When I got home from lacrosse practice, I continued singing the song on the radio that had been cut short when I had taken the key out of the ignition of my car. My calculus book rested peacefully on my nightstand; I wouldn't be needing it anymore. Tomorrow was the final and I felt fully prepared for the three hour exam. Instead of unneeded cramming, I flipped on Modern Family and laughed cheerfully alongside my parents as we enjoyed the subtle comedy. At 10:30, I climbed sleepily into bed for a good night's sleep so that my brain would be at full power tomorrow morning as I took the future-defining test.

The gentle harp music sounded from my phone alarm and I was filled with an invigorating excitement. I confidently climbed behind the wheel of my car and began the commute to Chattahoochee. I was going to ace this test.


REALITY:

The cheerful, upbeat music playing on the radio was in such contrast with my mood, that it only added to my agitation and stress. I quickly shut off the radio and endured the ride home in silence. The second I got home, I snatched my calculus book from my beside table and ripped through the pages until the equations blurred together and I was more confused than before. As my mom passed my room, she invited me to watch the latest Modern Family episode with her. After noticing my deranged expression, she scurried along down the hallway and left me in solitude as I continued my desperate cramming. A glance at the clock told me that only six hours remained until the exam. Admitting defeat, I tossed the book aside, switched off the light, and stared at the dark ceiling until my exhaustion overpowered my nerves.

I woke with a start as my phone alarm blared with incredible force; I had carelessly set the volume way too loud the night before. I forced my shaking body behind the wheel of my car and began the drive to school. I was going to bomb this test.

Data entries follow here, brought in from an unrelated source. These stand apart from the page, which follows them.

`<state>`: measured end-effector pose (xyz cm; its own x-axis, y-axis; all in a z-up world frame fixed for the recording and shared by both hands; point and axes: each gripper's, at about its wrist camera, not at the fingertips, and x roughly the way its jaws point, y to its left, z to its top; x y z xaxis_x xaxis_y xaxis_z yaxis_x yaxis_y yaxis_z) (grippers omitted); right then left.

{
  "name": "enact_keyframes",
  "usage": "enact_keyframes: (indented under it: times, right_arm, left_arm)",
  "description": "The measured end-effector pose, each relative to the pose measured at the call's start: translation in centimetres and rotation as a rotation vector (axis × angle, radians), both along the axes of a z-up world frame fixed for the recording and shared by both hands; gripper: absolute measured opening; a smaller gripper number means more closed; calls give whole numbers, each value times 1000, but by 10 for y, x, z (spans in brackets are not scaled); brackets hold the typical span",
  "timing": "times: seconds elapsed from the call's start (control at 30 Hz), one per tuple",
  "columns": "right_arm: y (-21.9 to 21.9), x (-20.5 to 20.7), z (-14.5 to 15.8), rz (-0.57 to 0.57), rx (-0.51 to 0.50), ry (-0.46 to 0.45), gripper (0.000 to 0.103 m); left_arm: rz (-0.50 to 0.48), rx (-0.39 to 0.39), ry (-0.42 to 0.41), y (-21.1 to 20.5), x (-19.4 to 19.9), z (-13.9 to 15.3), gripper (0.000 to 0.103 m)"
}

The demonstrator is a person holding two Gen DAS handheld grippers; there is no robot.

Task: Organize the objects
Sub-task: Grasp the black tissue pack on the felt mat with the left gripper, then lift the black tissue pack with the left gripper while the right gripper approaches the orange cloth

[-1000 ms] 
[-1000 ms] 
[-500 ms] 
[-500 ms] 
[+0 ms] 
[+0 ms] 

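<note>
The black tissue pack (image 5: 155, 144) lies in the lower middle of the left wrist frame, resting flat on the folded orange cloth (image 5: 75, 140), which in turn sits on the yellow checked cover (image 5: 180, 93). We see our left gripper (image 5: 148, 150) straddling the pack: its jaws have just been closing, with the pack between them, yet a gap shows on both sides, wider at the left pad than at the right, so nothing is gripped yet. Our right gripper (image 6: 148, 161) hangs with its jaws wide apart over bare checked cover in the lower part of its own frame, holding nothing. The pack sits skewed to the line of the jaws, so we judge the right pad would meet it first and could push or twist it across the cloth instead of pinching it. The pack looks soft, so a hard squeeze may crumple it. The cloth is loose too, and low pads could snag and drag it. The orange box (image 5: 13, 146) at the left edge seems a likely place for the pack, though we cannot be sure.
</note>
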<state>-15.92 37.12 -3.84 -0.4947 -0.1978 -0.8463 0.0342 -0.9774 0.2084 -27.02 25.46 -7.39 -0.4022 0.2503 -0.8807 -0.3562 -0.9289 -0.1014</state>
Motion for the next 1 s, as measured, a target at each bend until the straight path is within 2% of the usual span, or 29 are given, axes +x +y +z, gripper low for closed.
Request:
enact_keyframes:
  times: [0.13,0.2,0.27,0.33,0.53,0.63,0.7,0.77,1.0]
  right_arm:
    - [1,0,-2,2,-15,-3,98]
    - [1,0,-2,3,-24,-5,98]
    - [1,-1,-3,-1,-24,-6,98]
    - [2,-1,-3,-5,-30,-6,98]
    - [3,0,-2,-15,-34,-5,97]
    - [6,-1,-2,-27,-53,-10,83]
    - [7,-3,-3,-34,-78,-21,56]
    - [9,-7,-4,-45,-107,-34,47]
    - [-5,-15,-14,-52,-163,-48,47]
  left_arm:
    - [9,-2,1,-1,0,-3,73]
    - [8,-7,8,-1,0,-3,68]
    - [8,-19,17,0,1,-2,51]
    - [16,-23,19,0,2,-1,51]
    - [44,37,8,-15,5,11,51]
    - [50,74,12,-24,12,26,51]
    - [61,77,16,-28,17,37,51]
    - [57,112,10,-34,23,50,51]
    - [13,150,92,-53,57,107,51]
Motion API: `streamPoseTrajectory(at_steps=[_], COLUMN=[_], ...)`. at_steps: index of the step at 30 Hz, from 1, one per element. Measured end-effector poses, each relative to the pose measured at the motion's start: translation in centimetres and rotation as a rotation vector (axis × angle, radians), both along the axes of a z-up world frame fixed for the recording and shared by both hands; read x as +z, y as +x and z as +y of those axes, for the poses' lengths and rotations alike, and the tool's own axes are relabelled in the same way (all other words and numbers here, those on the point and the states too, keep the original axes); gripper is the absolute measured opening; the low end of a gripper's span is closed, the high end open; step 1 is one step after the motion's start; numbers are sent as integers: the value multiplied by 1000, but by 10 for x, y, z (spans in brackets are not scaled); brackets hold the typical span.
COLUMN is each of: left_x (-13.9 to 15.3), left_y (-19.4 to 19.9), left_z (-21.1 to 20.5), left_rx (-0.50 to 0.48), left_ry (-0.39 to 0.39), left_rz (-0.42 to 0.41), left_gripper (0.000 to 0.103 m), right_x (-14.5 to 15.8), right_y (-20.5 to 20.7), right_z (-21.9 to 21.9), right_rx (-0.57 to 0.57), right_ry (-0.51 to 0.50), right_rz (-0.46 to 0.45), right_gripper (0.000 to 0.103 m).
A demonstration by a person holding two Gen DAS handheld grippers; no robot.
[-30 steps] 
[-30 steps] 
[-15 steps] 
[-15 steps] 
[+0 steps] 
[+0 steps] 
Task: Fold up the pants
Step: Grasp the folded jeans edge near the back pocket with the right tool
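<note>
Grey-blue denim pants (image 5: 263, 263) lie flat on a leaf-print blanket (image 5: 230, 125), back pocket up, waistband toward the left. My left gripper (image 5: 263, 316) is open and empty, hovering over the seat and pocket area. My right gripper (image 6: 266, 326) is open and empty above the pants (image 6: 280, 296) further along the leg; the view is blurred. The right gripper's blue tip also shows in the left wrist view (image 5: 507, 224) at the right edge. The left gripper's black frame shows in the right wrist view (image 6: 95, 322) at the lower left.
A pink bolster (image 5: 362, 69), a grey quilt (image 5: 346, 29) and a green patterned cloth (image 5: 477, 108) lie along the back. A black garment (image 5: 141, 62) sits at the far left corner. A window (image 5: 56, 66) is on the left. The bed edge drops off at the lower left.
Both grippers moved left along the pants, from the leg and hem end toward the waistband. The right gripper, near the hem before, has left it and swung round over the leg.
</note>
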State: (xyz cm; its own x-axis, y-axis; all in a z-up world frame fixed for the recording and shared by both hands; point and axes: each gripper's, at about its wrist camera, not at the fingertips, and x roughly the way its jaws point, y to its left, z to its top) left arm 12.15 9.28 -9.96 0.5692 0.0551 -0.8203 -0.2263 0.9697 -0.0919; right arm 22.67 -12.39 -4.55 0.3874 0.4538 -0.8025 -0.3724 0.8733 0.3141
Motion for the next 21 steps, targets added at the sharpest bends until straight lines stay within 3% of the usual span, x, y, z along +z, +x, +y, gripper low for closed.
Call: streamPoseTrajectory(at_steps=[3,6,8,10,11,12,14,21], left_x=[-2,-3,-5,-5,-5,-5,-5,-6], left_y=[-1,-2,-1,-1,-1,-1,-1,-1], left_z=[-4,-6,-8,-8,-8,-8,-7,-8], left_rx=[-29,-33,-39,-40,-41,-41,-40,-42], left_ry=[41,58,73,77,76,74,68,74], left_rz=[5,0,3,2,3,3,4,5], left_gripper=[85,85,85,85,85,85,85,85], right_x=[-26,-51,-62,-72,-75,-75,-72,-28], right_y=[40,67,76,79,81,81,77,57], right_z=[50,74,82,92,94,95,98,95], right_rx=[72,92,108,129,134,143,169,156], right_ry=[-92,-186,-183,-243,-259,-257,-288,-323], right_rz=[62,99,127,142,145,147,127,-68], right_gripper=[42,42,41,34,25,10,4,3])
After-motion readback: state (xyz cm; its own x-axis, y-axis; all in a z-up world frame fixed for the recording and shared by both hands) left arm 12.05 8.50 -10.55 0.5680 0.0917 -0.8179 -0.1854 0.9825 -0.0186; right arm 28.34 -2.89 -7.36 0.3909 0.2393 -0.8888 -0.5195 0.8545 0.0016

I Should Have Listened to the Angel

Only an hour and a half remain of this stressful and nerve-racking week of AP Calculus exams, AP Lang quizzes, and AP Chem death. About three minutes ago, I sighed contently, reliving the horrors of my academic week and reminding myself that those horrors were all behind me now. That was when I snapped up at the realization that the week was 99% over and I was still two blog posts short of my weekly quota of two.

The assignment had lingered in the back of mind since the day the assignment sheet was distributed (as usual, my row was one short, and as the caboose of the row, it was my job to snag one from Sam's desk while he was preoccupied with throwing something at Kapil). That afternoon at lacrosse practice, as I tuned out the belligerent bellowing of my coaches, the online journal project drifted into focus. Had I been in the presence of a computer, it would have been done then and there, but considering that I was stranded in the middle of Taylor Road's dusty excuse of a practice field, the image in my brain of the assignment sheet faded as I shifted my focus back to the Coach Mac's barking instruction.

When I arrived home, the glow of my laptop beckoned me into my room. As I sat down to face the sleek screen, the cliche angel and demon versions of myself appeared on each of my shoulders.

Angel: "Just one tiny journal entry, hit the books, and then off to dreamland where you can repair your mind and prepare for a new day!"

Devil: "Facebook."

Angel: "Besides, the sooner you complete the entry, the more time you have to better your mind and soul with knowledge. The calculus final is approaching, after all."

Devil: "Twitter."

Angel: "The journal project is 10% of your semester grade, and all you have to do is type three short paragraphs. On Sunday night, you will be free as a bird and happy knowing that the work is done."

Devil: "YouTube."

Seeing as the clock now reads 10:51 PM, 4/22/2012, who do you think I listened to?